• [What to produce] Print the full listing below exactly, keeping every character as it stands.

• [Given data]
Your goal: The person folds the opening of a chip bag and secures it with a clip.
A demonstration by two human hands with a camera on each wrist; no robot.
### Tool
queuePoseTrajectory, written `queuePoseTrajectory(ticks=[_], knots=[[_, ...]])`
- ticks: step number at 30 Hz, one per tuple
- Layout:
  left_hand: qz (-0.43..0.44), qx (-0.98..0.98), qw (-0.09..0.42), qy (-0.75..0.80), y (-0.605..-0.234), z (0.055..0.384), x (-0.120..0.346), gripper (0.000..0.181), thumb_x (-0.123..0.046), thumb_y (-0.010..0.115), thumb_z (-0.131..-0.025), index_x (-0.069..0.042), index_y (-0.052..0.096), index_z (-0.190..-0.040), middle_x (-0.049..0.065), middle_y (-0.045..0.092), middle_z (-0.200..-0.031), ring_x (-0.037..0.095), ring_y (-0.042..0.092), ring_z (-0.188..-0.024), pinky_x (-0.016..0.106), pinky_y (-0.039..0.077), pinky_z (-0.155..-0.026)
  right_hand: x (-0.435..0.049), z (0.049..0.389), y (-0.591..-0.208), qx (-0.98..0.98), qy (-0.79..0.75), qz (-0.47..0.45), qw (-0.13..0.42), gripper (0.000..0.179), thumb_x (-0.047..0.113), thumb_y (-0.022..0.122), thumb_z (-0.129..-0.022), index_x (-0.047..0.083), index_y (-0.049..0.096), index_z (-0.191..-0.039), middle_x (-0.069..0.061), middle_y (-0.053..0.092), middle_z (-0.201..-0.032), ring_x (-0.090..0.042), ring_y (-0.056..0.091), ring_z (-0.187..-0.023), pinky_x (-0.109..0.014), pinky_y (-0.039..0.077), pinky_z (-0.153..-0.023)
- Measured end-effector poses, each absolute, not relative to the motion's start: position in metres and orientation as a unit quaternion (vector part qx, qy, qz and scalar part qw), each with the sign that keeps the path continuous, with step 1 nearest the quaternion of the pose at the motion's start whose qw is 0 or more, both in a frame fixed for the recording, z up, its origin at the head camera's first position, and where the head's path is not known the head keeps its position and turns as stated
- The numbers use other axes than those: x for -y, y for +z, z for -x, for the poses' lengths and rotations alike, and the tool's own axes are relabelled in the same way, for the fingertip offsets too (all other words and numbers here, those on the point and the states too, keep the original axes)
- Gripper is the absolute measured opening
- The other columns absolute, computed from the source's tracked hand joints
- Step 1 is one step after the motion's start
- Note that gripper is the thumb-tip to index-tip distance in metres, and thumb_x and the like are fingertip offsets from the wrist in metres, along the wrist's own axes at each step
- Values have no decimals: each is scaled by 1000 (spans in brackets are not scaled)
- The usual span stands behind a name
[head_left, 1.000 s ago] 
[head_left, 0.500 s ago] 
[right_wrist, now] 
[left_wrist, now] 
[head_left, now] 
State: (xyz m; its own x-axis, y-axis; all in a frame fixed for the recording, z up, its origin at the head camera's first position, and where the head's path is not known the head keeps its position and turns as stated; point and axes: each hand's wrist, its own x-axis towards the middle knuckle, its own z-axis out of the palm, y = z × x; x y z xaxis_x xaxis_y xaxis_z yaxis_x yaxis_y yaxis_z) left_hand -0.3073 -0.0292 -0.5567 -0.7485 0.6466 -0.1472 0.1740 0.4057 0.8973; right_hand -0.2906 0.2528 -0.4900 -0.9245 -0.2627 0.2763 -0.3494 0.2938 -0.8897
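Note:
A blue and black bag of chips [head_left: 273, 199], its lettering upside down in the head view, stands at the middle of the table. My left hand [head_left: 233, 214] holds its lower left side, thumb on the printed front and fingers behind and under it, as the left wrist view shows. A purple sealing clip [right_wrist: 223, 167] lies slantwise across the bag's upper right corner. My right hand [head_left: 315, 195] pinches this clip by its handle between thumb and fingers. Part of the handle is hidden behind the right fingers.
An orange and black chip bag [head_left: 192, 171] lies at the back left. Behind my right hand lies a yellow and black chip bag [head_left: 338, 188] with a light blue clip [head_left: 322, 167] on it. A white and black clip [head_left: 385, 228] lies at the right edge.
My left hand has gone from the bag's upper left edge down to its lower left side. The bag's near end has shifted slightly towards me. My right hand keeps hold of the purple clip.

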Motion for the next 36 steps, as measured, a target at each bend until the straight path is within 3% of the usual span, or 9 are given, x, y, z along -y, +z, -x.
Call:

• [Task answer]
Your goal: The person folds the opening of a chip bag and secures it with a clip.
A demonstration by two human hands with a camera on each wrist; no robot.
### Tool
queuePoseTrajectory, written `queuePoseTrajectory(ticks=[_], knots=[[_, ...]])`
- ticks: step number at 30 Hz, one per tuple
- Layout:
  left_hand: qz (-0.43..0.44), qx (-0.98..0.98), qw (-0.09..0.42), qy (-0.75..0.80), y (-0.605..-0.234), z (0.055..0.384), x (-0.120..0.346), gripper (0.000..0.181), thumb_x (-0.123..0.046), thumb_y (-0.010..0.115), thumb_z (-0.131..-0.025), index_x (-0.069..0.042), index_y (-0.052..0.096), index_z (-0.190..-0.040), middle_x (-0.049..0.065), middle_y (-0.045..0.092), middle_z (-0.200..-0.031), ring_x (-0.037..0.095), ring_y (-0.042..0.092), ring_z (-0.188..-0.024), pinky_x (-0.016..0.106), pinky_y (-0.039..0.077), pinky_z (-0.155..-0.026)
  right_hand: x (-0.435..0.049), z (0.049..0.389), y (-0.591..-0.208), qx (-0.98..0.98), qy (-0.79..0.75), qz (-0.47..0.45), qw (-0.13..0.42), gripper (0.000..0.179), thumb_x (-0.047..0.113), thumb_y (-0.022..0.122), thumb_z (-0.129..-0.022), index_x (-0.047..0.083), index_y (-0.049..0.096), index_z (-0.191..-0.039), middle_x (-0.069..0.061), middle_y (-0.053..0.092), middle_z (-0.201..-0.032), ring_x (-0.090..0.042), ring_y (-0.056..0.091), ring_z (-0.187..-0.023), pinky_x (-0.109..0.014), pinky_y (-0.039..0.077), pinky_z (-0.153..-0.023)
- Measured end-effector poses, each absolute, not relative to the motion's start: position in metres and orientation as a unit quaternion (vector part qx, qy, qz and scalar part qw), each with the sign that keeps the path continuous, with step 1 nearest the quaternion of the pose at the motion's start whose qw is 0 or more, both in a frame fixed for the recording, z up, its origin at the head camera's first position, and where the head's path is not known the head keeps its position and turns as stated
- The numbers use other axes than those: x for -y, y for +z, z for -x, for the poses' lengths and rotations alike, and the tool's own axes are relabelled in the same way, for the fingertip offsets too (all other words and numbers here, those on the point and the states too, keep the original axes)
- Gripper is the absolute measured opening
- The other columns absolute, computed from the source's tracked hand joints
- Step 1 is one step after the motion's start
- Note that gripper is the thumb-tip to index-tip distance in metres, and thumb_x and the like are fingertip offsets from the wrist in metres, along the wrist's own axes at each step
- Values have no decimals: each is scaled by 1000 (spans in brackets are not scaled)
- The usual span stands behind a name
[head_left, 1.000 s ago] 
[head_left, 0.500 s ago] 
[right_wrist, now] 
[left_wrist, now] 
[head_left, now] 
State: (xyz m; its own x-axis, y-axis; all in a frame fixed for the recording, z up, its origin at the head camera's first position, and where the head's path is not known the head keeps its position and turns as stated; point and axes: each hand's wrist, its own x-axis towards the middle knuckle, its own z-axis out of the palm, y = z × x; x y z xaxis_x xaxis_y xaxis_z yaxis_x yaxis_y yaxis_z) left_hand -0.3073 -0.0292 -0.5567 -0.7485 0.6466 -0.1472 0.1740 0.4057 0.8973; right_hand -0.2906 0.2528 -0.4900 -0.9245 -0.2627 0.2763 -0.3494 0.2938 -0.8897
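Note:
A blue and black bag of chips [head_left: 273, 199], its lettering upside down in the head view, stands at the middle of the table. My left hand [head_left: 233, 214] holds its lower left side, thumb on the printed front and fingers behind and under it, as the left wrist view shows. A purple sealing clip [right_wrist: 223, 167] lies slantwise across the bag's upper right corner. My right hand [head_left: 315, 195] pinches this clip by its handle between thumb and fingers. Part of the handle is hidden behind the right fingers.
An orange and black chip bag [head_left: 192, 171] lies at the back left. Behind my right hand lies a yellow and black chip bag [head_left: 338, 188] with a light blue clip [head_left: 322, 167] on it. A white and black clip [head_left: 385, 228] lies at the right edge.
My left hand has gone from the bag's upper left edge down to its lower left side. The bag's near end has shifted slightly towards me. My right hand keeps hold of the purple clip.
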
Motion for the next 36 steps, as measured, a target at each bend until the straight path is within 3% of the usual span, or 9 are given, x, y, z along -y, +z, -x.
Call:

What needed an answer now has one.